GIVEN MATERIAL:

== == ==

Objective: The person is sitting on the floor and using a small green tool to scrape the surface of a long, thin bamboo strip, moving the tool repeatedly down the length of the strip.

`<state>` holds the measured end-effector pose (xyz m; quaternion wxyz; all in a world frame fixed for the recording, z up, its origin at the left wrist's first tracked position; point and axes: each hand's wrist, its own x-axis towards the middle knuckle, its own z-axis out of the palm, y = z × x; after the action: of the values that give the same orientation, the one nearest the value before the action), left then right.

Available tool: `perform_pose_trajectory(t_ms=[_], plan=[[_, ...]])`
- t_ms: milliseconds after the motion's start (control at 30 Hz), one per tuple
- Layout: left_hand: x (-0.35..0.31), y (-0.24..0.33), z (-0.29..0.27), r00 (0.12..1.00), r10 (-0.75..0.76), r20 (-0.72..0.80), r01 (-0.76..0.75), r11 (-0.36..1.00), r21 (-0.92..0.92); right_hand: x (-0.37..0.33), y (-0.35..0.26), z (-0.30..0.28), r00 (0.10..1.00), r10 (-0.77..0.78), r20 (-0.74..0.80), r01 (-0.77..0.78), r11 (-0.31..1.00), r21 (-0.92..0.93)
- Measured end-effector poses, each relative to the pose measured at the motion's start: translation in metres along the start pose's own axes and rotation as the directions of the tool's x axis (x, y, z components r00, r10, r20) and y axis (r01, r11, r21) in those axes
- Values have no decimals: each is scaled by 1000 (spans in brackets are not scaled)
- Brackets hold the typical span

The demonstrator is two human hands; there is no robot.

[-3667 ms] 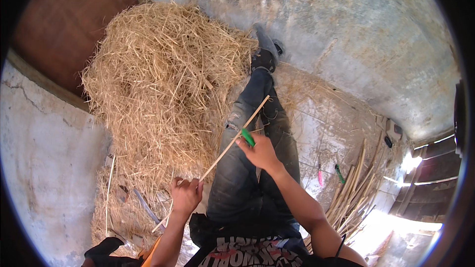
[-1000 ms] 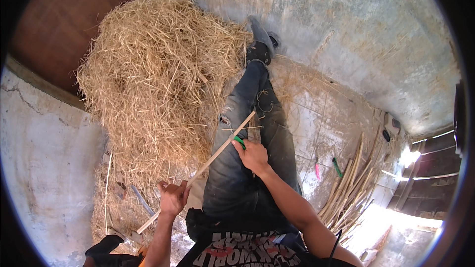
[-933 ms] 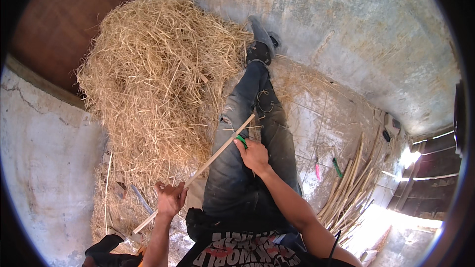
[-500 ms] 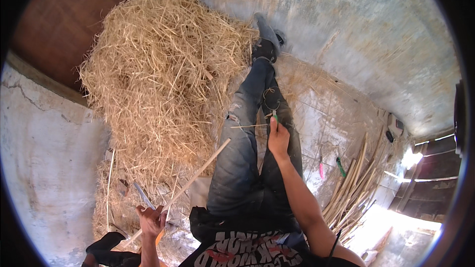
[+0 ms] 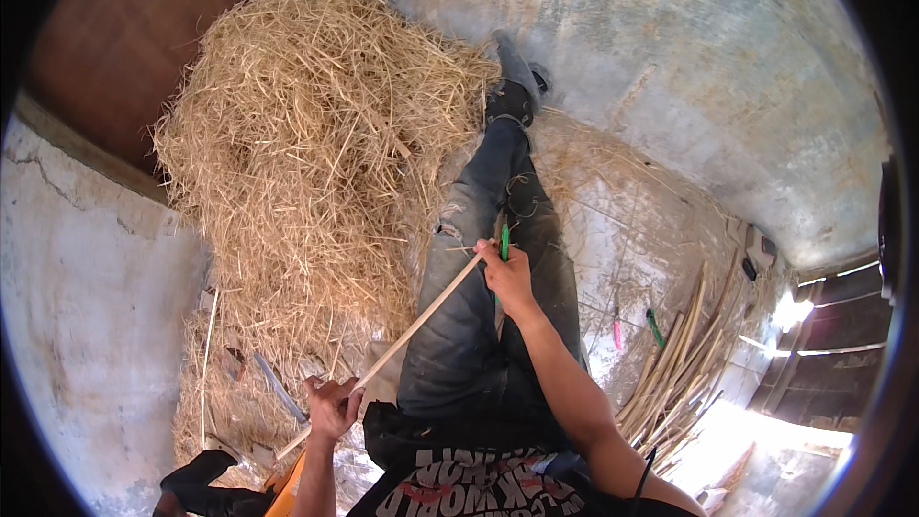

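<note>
My left hand [image 5: 333, 409] is closed around the lower part of a long pale bamboo strip [image 5: 421, 318], which slants up to the right across my thigh. At its upper end my right hand [image 5: 507, 276] pinches the strip's tip between thumb and finger. The same hand grips a small green-handled cutter [image 5: 504, 241], whose handle stands up from the fist; the blade does not show clearly. My outstretched jeans-clad legs [image 5: 459, 297] lie beneath both hands.
A large straw heap [image 5: 316, 134] fills the left side. Several bamboo strips [image 5: 684, 354] lie at the right, beside a pink-handled tool [image 5: 617, 327] and a green object [image 5: 655, 327]. A grey blade [image 5: 278, 387] and black cloth [image 5: 196, 479] are at lower left. A wall [image 5: 670, 48] stands ahead.
My left hand has moved up and right with the bamboo strip. My right hand has come down and left with the cutter and taken hold of the strip's tip.
</note>
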<state>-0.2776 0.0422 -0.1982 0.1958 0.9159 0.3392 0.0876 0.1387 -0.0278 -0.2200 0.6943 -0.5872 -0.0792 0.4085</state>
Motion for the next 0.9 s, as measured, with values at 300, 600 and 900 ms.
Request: perform_pose_trajectory(t_ms=[300,600,900], plan=[[21,12,18,983,-17,183,73,949,-305,2,32,-23,984,-176,24,177,968,-178],[27,9,21,979,-30,204,71,977,-199,-39,13,-12,950,-278,141,251,417,-874],[30,15,8,982,-13,187,44,985,-167,-40,-7,-36,979,-167,120,154,209,-966]])
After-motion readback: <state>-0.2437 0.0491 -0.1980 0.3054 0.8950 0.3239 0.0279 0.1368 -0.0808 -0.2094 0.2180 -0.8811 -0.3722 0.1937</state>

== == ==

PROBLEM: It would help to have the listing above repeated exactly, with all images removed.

TASK SOLUTION:
Objective: The person is sitting on the floor and using a small green tool to scrape the surface of a long, thin bamboo strip, moving the tool repeatedly down the length of the strip.

`<state>` holds the measured end-effector pose (xyz m; quaternion wxyz; all in a world frame fixed for the recording, z up, its origin at the left wrist's first tracked position; point and axes: each hand's wrist, its own x-axis towards the middle knuckle, its own z-axis out of the palm, y = z × x; after the action: of the values that give the same orientation, the one nearest the value before the action), left then right.

Available tool: `perform_pose_trajectory(t_ms=[_], plan=[[_, ...]])`
- t_ms: milliseconds after the motion's start (control at 30 Hz), one per tuple
- Layout: left_hand: x (-0.35..0.31), y (-0.24..0.33), z (-0.29..0.27), r00 (0.12..1.00), r10 (-0.75..0.76), r20 (-0.72..0.80), r01 (-0.76..0.75), r11 (-0.36..1.00), r21 (-0.92..0.92); right_hand: x (-0.37..0.33), y (-0.35..0.26), z (-0.30..0.28), r00 (0.10..1.00), r10 (-0.77..0.78), r20 (-0.74..0.80), r01 (-0.77..0.78), r11 (-0.31..1.00), r21 (-0.92..0.93)
- Measured end-effector poses, each relative to the pose measured at the motion's start: translation in metres along the start pose's own axes and rotation as the directions of the tool's x axis (x, y, z components r00, r10, r20) and y axis (r01, r11, r21) in those axes
- Values have no decimals: each is scaled by 1000 (spans in brackets are not scaled)
- Brackets hold the typical span

The demonstrator is two human hands; there is no robot.

[-3667 ms] 
[-1000 ms] 
[-933 ms] 
[-500 ms] 
[+0 ms] 

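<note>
My left hand [image 5: 333, 409] is closed around the lower part of a long pale bamboo strip [image 5: 421, 318], which slants up to the right across my thigh. At its upper end my right hand [image 5: 507, 276] pinches the strip's tip between thumb and finger. The same hand grips a small green-handled cutter [image 5: 504, 241], whose handle stands up from the fist; the blade does not show clearly. My outstretched jeans-clad legs [image 5: 459, 297] lie beneath both hands.
A large straw heap [image 5: 316, 134] fills the left side. Several bamboo strips [image 5: 684, 354] lie at the right, beside a pink-handled tool [image 5: 617, 327] and a green object [image 5: 655, 327]. A grey blade [image 5: 278, 387] and black cloth [image 5: 196, 479] are at lower left. A wall [image 5: 670, 48] stands ahead.
My left hand has moved up and right with the bamboo strip. My right hand has come down and left with the cutter and taken hold of the strip's tip.
</note>
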<state>-0.2776 0.0422 -0.1982 0.1958 0.9159 0.3392 0.0876 0.1387 -0.0278 -0.2200 0.6943 -0.5872 -0.0792 0.4085</state>
Motion for the next 0.9 s, as measured, with values at 300, 600 and 900 ms.
Request: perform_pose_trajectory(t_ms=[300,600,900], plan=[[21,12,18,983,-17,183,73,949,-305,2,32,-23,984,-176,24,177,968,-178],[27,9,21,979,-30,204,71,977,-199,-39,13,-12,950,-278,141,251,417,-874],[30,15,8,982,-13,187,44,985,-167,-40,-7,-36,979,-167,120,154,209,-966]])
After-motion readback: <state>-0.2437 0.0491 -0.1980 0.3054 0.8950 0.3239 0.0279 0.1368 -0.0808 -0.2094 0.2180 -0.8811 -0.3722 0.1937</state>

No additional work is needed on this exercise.